PROBLEM TO WORK ON: Print exactly the lines below between the line holding "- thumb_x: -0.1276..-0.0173" and the line holding "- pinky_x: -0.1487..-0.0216", inclusive, and nothing more.

== == ==

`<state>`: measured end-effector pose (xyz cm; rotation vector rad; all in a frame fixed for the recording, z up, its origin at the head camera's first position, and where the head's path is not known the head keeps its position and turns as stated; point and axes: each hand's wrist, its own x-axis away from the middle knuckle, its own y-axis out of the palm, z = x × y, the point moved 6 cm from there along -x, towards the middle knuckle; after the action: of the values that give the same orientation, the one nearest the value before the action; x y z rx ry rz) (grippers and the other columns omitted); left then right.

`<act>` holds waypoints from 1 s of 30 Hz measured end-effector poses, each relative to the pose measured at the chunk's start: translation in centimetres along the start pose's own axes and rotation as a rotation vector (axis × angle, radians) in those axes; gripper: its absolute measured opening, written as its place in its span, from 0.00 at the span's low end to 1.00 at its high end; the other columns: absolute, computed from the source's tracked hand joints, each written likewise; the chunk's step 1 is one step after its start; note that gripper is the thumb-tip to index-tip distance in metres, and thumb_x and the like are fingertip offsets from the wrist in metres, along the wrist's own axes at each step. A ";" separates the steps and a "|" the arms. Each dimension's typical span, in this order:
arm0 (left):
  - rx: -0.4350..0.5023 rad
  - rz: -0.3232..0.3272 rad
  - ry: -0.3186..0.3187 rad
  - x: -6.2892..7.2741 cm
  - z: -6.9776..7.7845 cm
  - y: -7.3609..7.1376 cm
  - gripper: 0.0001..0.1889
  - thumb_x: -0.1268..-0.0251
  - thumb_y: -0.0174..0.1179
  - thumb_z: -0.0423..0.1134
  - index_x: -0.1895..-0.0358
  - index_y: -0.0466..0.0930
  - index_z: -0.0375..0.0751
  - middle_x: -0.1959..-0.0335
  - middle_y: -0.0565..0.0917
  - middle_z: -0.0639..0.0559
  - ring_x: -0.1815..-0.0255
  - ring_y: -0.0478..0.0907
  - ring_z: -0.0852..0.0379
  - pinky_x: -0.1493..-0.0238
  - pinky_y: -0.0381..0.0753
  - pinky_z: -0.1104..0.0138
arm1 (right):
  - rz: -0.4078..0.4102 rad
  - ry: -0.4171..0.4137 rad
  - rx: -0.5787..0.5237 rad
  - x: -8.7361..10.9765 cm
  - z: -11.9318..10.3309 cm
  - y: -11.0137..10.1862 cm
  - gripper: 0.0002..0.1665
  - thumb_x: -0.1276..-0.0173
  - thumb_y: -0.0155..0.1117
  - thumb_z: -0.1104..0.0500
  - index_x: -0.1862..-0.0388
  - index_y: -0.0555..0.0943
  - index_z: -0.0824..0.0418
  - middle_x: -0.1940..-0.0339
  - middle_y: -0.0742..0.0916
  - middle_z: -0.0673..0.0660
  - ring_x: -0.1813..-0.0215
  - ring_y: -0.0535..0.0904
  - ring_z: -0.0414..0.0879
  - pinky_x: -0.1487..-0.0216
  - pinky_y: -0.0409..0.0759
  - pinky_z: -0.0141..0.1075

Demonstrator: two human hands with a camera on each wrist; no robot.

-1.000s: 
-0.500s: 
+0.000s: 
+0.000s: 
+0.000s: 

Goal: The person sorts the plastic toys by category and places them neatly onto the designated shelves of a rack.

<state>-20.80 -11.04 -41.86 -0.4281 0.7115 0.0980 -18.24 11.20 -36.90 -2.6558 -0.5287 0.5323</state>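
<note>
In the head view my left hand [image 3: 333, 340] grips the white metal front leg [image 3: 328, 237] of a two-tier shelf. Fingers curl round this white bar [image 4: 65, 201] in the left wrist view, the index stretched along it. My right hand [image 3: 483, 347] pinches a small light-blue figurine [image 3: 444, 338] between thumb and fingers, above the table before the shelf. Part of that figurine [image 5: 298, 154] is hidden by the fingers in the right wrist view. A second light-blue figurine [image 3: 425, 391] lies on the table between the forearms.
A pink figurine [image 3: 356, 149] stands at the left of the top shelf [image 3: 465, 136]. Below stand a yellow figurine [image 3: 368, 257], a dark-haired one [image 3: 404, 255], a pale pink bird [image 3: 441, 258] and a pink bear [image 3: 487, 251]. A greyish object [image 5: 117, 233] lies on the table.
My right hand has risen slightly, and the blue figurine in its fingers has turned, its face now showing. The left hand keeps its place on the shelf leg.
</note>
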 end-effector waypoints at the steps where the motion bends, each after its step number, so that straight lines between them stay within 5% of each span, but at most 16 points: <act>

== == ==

TASK RESULT:
  - thumb_x: -0.1276..-0.0173
  - thumb_y: -0.0155..0.1117
  - thumb_z: -0.1104..0.0500
  - index_x: -0.1862..-0.0388
  - index_y: -0.0555..0.0943
  - index_z: -0.0824..0.0418
  - middle_x: -0.1940..-0.0339
  - middle_y: -0.0742..0.0916
  - middle_z: -0.0673..0.0660
  - ring_x: -0.1813..-0.0215
  - ring_y: -0.0535..0.0904
  - ring_z: -0.0414..0.0879
  - pinky_x: -0.1487..-0.0216

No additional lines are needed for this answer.